OCC 469 - restoring & running a "sharkstooth" 2000

Phil Robson

Well-Known Member
Thanks Harvey! Tried this last night & it took about 5 minutes to get the engine back on the gearbox.

I did have it lined up properly beforehand, but a top tip! It's saved me hours of frustration & rude words ;)
 

Phil Robson

Well-Known Member
I have just set things up manually & by ear so far but everything is going smoothly. I've finally bid the engine rattle 'good bye'! :cool: Hopefully I'll get it set up by strobe at the weekend.

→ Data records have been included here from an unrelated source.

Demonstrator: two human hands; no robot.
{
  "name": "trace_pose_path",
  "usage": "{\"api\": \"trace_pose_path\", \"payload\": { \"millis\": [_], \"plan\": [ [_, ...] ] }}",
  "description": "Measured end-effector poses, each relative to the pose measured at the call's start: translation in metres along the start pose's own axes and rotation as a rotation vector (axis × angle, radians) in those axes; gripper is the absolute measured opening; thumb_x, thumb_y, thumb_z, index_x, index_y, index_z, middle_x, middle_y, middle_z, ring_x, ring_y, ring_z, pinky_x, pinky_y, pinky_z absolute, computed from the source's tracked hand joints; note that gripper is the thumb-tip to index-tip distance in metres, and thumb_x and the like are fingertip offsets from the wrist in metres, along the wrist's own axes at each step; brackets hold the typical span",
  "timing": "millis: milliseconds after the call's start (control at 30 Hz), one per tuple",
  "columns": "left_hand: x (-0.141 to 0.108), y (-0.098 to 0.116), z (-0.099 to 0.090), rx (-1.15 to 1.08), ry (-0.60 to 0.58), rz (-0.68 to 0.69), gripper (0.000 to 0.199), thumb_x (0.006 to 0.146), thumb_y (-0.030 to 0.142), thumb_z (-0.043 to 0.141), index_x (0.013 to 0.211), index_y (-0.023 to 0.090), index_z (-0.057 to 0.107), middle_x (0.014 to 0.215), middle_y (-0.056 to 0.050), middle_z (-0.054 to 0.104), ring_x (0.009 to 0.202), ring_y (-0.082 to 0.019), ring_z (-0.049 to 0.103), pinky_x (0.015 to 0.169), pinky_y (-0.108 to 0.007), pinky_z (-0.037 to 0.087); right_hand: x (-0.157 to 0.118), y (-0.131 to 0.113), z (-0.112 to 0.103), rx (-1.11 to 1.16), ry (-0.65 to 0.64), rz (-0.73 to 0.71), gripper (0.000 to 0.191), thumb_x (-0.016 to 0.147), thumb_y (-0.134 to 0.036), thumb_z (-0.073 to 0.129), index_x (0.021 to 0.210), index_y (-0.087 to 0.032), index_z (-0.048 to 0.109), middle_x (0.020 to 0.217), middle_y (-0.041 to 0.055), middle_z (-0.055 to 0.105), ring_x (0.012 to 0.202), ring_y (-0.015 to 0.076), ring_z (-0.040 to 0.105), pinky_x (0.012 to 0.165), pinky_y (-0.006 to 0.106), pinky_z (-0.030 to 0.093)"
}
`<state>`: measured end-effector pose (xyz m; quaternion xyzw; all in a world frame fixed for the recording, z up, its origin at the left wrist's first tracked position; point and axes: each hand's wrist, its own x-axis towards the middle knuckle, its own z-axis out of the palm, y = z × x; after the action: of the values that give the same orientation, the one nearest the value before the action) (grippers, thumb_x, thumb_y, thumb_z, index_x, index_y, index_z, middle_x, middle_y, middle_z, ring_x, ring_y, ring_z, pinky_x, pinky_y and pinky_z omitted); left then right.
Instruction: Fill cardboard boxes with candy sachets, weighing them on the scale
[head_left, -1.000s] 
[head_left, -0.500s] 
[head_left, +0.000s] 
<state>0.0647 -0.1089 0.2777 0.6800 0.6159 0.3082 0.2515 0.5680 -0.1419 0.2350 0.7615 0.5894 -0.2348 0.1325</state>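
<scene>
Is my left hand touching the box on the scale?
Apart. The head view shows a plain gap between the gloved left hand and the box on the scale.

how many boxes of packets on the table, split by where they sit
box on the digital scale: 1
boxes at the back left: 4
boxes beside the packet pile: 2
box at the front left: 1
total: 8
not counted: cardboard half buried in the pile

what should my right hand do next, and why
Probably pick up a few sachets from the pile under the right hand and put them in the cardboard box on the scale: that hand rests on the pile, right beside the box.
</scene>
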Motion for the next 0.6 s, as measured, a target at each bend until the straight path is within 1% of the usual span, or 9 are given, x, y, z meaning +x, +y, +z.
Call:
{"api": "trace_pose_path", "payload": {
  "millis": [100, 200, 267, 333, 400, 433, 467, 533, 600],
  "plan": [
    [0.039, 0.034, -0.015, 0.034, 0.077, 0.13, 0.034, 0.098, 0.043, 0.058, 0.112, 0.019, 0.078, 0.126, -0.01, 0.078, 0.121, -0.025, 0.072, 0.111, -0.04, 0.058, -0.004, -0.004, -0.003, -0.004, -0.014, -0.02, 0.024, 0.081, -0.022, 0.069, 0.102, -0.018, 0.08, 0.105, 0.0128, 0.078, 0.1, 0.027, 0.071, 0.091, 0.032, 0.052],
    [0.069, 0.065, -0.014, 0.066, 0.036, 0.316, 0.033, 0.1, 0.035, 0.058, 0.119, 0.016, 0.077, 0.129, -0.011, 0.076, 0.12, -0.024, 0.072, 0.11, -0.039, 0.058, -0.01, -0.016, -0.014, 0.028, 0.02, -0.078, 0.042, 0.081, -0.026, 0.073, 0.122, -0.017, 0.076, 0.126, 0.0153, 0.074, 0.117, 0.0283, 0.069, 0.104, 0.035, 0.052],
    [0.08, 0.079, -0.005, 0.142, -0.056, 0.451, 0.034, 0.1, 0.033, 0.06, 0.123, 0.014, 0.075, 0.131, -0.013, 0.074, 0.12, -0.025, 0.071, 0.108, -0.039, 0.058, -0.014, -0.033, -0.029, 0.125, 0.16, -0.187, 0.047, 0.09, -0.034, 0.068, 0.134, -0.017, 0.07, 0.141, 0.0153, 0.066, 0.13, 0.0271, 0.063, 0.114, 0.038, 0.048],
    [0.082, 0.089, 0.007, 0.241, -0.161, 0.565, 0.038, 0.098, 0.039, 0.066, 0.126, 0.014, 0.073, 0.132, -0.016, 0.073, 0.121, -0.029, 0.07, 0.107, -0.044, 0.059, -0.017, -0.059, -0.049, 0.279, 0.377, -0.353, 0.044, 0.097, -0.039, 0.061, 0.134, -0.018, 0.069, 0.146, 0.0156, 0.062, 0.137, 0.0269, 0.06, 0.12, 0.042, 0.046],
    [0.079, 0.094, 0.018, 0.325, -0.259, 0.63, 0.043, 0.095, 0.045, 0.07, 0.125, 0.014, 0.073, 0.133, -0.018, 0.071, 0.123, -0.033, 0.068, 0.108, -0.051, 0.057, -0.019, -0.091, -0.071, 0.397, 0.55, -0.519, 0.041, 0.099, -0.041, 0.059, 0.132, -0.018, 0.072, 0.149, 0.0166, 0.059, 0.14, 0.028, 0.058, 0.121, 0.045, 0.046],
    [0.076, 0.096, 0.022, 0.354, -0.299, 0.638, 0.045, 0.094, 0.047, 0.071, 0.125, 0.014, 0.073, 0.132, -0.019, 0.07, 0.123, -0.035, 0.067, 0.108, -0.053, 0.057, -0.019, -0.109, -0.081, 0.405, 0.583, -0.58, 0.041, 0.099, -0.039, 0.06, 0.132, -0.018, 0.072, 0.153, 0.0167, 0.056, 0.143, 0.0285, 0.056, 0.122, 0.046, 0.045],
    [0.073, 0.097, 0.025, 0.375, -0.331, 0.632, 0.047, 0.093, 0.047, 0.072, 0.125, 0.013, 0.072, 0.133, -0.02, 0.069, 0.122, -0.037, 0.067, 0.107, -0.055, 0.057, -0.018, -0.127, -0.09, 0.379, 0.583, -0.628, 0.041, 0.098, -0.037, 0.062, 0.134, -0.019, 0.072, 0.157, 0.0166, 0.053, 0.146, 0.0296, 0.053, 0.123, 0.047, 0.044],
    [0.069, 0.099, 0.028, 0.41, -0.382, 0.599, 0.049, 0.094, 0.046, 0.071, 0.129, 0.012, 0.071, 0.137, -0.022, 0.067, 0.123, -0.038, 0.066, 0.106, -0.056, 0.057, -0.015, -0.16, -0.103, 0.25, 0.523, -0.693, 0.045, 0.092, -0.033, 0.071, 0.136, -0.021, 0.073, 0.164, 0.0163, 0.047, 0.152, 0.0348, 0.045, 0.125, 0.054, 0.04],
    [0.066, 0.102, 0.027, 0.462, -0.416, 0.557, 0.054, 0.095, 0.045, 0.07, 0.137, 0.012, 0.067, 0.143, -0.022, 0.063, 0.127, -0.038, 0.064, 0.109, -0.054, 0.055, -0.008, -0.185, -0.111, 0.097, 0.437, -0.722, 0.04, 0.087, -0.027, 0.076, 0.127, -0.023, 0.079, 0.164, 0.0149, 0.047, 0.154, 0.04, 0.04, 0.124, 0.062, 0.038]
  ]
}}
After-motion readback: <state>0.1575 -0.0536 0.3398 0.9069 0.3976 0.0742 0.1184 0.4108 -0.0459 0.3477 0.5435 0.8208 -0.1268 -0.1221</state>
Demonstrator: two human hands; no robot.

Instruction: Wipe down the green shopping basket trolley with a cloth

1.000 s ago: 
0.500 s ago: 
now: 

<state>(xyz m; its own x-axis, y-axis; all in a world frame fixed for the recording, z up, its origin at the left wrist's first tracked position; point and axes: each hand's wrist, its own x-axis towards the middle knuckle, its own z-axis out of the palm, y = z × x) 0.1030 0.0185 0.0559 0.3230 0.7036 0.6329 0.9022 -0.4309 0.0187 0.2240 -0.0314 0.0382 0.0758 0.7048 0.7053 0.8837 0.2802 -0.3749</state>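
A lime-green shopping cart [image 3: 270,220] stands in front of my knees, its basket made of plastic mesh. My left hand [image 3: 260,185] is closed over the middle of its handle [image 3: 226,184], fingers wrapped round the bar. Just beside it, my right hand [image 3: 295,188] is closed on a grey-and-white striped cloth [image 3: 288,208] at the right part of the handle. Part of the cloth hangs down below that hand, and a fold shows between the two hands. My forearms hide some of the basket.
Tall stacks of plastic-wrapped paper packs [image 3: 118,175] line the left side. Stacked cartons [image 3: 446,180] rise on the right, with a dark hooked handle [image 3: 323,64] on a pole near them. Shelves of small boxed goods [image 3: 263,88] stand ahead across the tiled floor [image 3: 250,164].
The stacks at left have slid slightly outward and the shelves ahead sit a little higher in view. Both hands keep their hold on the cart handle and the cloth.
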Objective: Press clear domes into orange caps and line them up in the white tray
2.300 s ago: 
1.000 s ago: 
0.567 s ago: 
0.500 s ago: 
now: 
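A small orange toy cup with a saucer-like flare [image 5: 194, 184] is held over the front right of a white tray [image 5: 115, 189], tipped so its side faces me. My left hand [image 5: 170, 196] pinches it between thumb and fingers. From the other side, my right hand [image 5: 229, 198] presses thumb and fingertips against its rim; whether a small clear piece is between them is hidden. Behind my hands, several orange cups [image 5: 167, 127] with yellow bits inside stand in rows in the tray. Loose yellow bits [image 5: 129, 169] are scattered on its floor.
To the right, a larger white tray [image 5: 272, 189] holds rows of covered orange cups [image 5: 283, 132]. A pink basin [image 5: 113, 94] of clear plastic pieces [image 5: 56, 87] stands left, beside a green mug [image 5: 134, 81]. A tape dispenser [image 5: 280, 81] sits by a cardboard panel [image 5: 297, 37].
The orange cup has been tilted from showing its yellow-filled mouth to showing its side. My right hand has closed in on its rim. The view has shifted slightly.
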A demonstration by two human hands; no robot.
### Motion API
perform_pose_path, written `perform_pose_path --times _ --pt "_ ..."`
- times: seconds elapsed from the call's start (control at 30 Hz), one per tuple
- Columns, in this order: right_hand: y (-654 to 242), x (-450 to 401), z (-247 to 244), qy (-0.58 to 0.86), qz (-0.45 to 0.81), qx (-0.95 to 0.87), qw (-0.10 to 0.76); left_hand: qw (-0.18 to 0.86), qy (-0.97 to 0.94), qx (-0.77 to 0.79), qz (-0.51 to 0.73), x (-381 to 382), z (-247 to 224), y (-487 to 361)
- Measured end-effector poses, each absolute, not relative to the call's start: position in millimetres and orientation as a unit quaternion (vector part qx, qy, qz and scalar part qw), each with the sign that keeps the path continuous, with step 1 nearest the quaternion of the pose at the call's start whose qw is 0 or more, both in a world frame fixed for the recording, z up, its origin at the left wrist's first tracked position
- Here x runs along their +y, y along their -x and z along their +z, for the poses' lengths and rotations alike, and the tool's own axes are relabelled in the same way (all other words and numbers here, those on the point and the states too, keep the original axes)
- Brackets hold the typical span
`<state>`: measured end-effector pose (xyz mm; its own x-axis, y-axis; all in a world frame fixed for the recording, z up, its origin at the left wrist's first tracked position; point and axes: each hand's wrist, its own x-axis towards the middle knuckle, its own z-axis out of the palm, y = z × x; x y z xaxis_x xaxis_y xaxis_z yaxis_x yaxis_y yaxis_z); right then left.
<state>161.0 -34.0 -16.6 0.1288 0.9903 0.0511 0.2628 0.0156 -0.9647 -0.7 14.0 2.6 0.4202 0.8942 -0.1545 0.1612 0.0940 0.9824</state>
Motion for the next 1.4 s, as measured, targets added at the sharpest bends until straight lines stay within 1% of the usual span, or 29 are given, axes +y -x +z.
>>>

Having done around 25 miles 'bedding in' I did have another rattle but it was coming from the dynamo & sounded like a duff bearing or similar. Having researched possible new or refurbished ones, I thought I'd just check the easy stuff first. Turned out that I hadn't done the rear bolt up from when I loosely assembled everything before the engine went back in....:rolleyes:. As we always say: "try the easy things first!"

We're intending to take OCC to the all Rover rally at East Kirkby in Lincolnshire next month, so I want to get a couple of hundred miles under its belt before then, so we've got a bit of confidence. Hopefully we'll see some of you guys there.
 

sdibbers

Well-Known Member
I love it when it’s something simple! Congrats on having the engine in and getting OCC running. If you’re like me you’ll be paranoid for a while with every noise.
 

Phil Robson

Well-Known Member
150 miles now & another loose dynamo bolt :rolleyes: but otherwise doing great!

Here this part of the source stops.